■ DIRECTIONS ■
Copy out every record that follows, word for word.

Start of TASK DATA

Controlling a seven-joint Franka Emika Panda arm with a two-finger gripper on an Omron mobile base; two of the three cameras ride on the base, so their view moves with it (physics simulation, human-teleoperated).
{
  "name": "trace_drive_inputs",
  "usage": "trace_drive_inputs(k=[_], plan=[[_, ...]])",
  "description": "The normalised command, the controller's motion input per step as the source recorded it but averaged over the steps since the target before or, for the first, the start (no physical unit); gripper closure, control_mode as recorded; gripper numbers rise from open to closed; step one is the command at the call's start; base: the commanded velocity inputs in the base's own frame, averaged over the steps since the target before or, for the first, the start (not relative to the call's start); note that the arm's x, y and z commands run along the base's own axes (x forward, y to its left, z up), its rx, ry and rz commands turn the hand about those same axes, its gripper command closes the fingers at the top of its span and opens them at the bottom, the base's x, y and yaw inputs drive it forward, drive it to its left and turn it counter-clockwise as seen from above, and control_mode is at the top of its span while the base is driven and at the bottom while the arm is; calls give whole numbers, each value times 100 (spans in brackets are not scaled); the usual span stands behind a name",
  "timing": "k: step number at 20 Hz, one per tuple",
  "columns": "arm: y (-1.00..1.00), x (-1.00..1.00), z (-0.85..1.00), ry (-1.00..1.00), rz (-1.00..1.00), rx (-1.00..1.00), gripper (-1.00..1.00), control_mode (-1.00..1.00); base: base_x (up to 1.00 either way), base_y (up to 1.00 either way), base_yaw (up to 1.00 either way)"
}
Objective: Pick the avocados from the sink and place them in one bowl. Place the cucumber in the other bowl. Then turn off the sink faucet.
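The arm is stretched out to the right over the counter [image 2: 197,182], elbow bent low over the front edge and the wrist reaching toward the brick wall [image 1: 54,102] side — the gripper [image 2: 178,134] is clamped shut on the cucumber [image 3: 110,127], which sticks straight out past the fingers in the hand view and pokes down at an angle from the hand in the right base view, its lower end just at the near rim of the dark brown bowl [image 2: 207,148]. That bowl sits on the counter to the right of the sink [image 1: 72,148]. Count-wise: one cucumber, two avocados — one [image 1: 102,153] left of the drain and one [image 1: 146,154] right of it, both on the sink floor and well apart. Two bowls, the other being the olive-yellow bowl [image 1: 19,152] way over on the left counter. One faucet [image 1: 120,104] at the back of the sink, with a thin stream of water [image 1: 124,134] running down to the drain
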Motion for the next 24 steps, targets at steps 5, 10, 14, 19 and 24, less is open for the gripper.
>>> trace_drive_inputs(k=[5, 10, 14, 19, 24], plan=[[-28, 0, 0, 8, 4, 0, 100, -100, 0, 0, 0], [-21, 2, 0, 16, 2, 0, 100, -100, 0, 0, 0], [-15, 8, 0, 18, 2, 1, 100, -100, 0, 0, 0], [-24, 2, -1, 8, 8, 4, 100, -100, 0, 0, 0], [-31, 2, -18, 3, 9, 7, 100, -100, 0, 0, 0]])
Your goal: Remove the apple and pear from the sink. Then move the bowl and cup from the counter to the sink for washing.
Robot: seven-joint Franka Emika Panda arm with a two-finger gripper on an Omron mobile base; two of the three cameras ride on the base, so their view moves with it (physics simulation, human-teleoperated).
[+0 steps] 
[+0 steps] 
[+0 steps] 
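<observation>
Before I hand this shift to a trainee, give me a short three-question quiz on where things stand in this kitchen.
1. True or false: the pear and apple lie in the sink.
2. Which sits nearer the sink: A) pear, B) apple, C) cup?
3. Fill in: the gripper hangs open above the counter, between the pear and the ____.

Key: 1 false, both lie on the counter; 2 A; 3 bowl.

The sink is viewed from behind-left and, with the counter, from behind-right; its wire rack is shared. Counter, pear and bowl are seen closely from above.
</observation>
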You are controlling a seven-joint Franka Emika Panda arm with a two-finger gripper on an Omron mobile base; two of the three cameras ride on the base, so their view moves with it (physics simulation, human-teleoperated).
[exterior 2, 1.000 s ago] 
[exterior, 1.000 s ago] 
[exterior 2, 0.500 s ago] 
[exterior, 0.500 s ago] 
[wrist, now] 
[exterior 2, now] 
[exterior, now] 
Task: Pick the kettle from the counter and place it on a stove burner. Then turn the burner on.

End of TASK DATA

■ RESPONSE BOX ■
Controlling a seven-joint Franka Emika Panda arm with a two-finger gripper on an Omron mobile base; two of the three cameras ride on the base, so their view moves with it (physics simulation, human-teleoperated).
{
  "name": "trace_drive_inputs",
  "usage": "trace_drive_inputs(k=[_], plan=[[_, ...]])",
  "description": "The normalised command, the controller's motion input per step as the source recorded it but averaged over the steps since the target before or, for the first, the start (no physical unit); gripper closure, control_mode as recorded; gripper numbers rise from open to closed; step one is the command at the call's start; base: the commanded velocity inputs in the base's own frame, averaged over the steps since the target before or, for the first, the start (not relative to the call's start); note that the arm's x, y and z commands run along the base's own axes (x forward, y to its left, z up), its rx, ry and rz commands turn the hand about those same axes, its gripper command closes the fingers at the top of its span and opens them at the bottom, the base's x, y and yaw inputs drive it forward, drive it to its left and turn it counter-clockwise as seen from above, and control_mode is at the top of its span while the base is driven and at the bottom while the arm is; calls give whole numbers, each value times 100 (spans in brackets are not scaled); the usual span stands behind a name",
  "timing": "k: step number at 20 Hz, one per tuple",
  "columns": "arm: y (-1.00..1.00), x (-1.00..1.00), z (-0.85..1.00), ry (-1.00..1.00), rz (-1.00..1.00), rx (-1.00..1.00), gripper (-1.00..1.00), control_mode (-1.00..1.00); base: base_x (up to 1.00 either way), base_y (up to 1.00 either way), base_yaw (up to 1.00 either way)"
}
Objective: Pick the avocados from the sink and place them in one bowl. Place the cucumber in the other bowl. Then turn off the sink faucet.
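The arm is stretched out to the right over the counter [image 2: 197,182], elbow bent low over the front edge and the wrist reaching toward the brick wall [image 1: 54,102] side — the gripper [image 2: 178,134] is clamped shut on the cucumber [image 3: 110,127], which sticks straight out past the fingers in the hand view and pokes down at an angle from the hand in the right base view, its lower end just at the near rim of the dark brown bowl [image 2: 207,148]. That bowl sits on the counter to the right of the sink [image 1: 72,148]. Count-wise: one cucumber, two avocados — one [image 1: 102,153] left of the drain and one [image 1: 146,154] right of it, both on the sink floor and well apart. Two bowls, the other being the olive-yellow bowl [image 1: 19,152] way over on the left counter. One faucet [image 1: 120,104] at the back of the sink, with a thin stream of water [image 1: 124,134] running down to the drain
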Motion for the next 24 steps, targets at steps 5, 10, 14, 19 and 24, less is open for the gripper.
>>> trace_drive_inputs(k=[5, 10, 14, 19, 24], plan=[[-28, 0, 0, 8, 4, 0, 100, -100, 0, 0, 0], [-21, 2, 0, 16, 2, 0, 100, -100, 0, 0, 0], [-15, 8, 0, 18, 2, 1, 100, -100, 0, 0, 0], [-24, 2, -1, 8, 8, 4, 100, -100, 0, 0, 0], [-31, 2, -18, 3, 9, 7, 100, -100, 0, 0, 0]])
Your goal: Remove the apple and pear from the sink. Then move the bowl and cup from the counter to the sink for washing.
Robot: seven-joint Franka Emika Panda arm with a two-finger gripper on an Omron mobile base; two of the three cameras ride on the base, so their view moves with it (physics simulation, human-teleoperated).
[+0 steps] 
[+0 steps] 
[+0 steps] 
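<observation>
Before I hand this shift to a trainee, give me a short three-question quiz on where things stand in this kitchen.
1. True or false: the pear and apple lie in the sink.
2. Which sits nearer the sink: A) pear, B) apple, C) cup?
3. Fill in: the gripper hangs open above the counter, between the pear and the ____.

Key: 1 false, both lie on the counter; 2 A; 3 bowl.

The sink is viewed from behind-left and, with the counter, from behind-right; its wire rack is shared. Counter, pear and bowl are seen closely from above.
</observation>
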You are controlling a seven-joint Franka Emika Panda arm with a two-finger gripper on an Omron mobile base; two of the three cameras ride on the base, so their view moves with it (physics simulation, human-teleoperated).
[exterior 2, 1.000 s ago] 
[exterior, 1.000 s ago] 
[exterior 2, 0.500 s ago] 
[exterior, 0.500 s ago] 
[wrist, now] 
[exterior 2, now] 
[exterior, now] 
Task: Pick the kettle from the counter and place it on a stove burner. Then turn the burner on.

There is nothing more to the exercise.